Social : Pourquoi la loi El Khomri va bouleverser le marché du travail

Social : Pourquoi la loi El Khomri va bouleverser le marché du travail

Pour Gérard Ballot, professeur d’économie à l’université Paris 2, la réforme du licenciement économique va diviser par trois la part des CDD dans l’emploi et ramener la durée médiane des CDI à moins de trois ans, contre cinq aujourd’hui.

 

Quel sera l’impact de la loi El Khomri sur l’emploi en France ?

Avec mes collègues Olivier Goudet et Jean-Daniel Kant, chercheurs en informatique à l’université Paris 6, nous souhaitions mesurer les effets des nouveaux critères de licenciement économique introduits par la loi El Khomri. A cette fin, nous avons utilisé un modèle informatique qui reproduit le fonctionnement du marché du travail français à partir d’un échantillon de 800 entreprises et 8 000 individus. Les résultats sont spectaculaires : en quatre ans, le marché de l’emploi français serait bouleversé !

Quels seraient les principaux changements ?

Aujourd’hui, une entreprise attend en moyenne un an de perte financière avant de procéder à des licenciements économiques.

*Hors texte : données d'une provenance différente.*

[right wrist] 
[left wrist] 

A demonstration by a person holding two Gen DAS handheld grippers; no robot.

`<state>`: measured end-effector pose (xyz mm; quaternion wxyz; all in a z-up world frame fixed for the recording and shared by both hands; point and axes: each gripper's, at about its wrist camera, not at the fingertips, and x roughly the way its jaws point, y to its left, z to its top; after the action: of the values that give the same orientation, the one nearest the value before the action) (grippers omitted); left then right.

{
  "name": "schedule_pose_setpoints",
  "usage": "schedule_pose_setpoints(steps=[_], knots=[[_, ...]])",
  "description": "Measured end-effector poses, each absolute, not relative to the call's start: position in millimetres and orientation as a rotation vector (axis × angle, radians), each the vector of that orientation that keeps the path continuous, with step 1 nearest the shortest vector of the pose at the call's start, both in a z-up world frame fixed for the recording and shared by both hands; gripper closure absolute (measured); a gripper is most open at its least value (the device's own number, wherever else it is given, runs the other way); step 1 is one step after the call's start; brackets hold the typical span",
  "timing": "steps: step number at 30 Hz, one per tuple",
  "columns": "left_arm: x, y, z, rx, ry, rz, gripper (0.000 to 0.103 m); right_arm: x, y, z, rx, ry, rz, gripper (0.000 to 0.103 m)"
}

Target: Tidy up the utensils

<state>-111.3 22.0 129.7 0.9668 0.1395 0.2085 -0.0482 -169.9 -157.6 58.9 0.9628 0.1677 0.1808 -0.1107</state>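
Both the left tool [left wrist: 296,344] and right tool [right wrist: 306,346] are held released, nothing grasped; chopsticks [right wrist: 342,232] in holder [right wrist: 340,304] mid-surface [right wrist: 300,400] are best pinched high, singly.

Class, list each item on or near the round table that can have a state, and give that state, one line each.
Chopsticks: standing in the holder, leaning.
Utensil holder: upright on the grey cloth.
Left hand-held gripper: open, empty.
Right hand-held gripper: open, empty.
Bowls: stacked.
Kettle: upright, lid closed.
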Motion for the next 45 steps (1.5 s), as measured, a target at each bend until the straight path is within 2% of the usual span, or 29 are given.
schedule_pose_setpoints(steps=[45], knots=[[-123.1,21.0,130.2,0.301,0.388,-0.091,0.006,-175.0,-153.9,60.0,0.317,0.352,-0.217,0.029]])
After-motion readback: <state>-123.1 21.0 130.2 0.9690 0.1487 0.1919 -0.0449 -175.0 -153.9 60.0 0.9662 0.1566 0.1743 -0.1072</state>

Demain, si la loi El Khomri est votée, une PME de moins de 11 salariés pourra y recourir dès lors qu’elle aura subi une baisse de son chiffre d’affaires pendant un trimestre, une entreprise de 11 à 50 salariés pendant deux trimestres, celle de 50 à 300 salariés pendant trois trimestres et celle de plus de 300 salariés pendant quatre trimestres. C’est une réforme majeure qui va donner beaucoup plus de souplesse aux entreprises pour licencier sans craindre d’être condamnées après coup à payer de lourdes indemnités.

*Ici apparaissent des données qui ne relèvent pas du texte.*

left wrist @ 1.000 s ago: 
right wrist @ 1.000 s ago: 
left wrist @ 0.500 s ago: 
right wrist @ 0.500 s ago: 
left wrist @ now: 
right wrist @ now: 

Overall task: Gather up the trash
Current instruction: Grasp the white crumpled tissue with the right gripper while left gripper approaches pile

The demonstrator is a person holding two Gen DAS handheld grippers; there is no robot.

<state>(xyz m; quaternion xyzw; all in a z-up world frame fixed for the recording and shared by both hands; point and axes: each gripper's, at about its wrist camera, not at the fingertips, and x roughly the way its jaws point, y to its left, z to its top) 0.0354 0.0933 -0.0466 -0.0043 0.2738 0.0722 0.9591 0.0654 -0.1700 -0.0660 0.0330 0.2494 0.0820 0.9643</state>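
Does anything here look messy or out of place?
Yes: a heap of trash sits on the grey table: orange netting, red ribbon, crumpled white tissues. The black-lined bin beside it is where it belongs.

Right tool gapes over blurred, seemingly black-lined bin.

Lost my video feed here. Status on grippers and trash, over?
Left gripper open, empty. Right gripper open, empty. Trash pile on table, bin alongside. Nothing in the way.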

Quels seront les effets sur les embauches ?

Ils seront massifs. Dans notre modèle qui ne prend pas en compte l’intérim, la part des embauches en CDD va chuter en quatre ans de 78 % à 33 % et celle des CDI bondir de 22 % à 67 % ! Les conversions de CDD en CDI chez le même employeur grimperont de 17 % à 40 %. Au total, les CDD ne représenteront plus que 2,6 % de l’emploi total, contre 8,5 % actuellement. A l’inverse, les licenciements économiques seront beaucoup plus fréquents : leur part dans les fins de contrats explosera de 0,5 % à 20 %. La durée médiane d’un CDI tombera de cinq ans à moins de trois ans.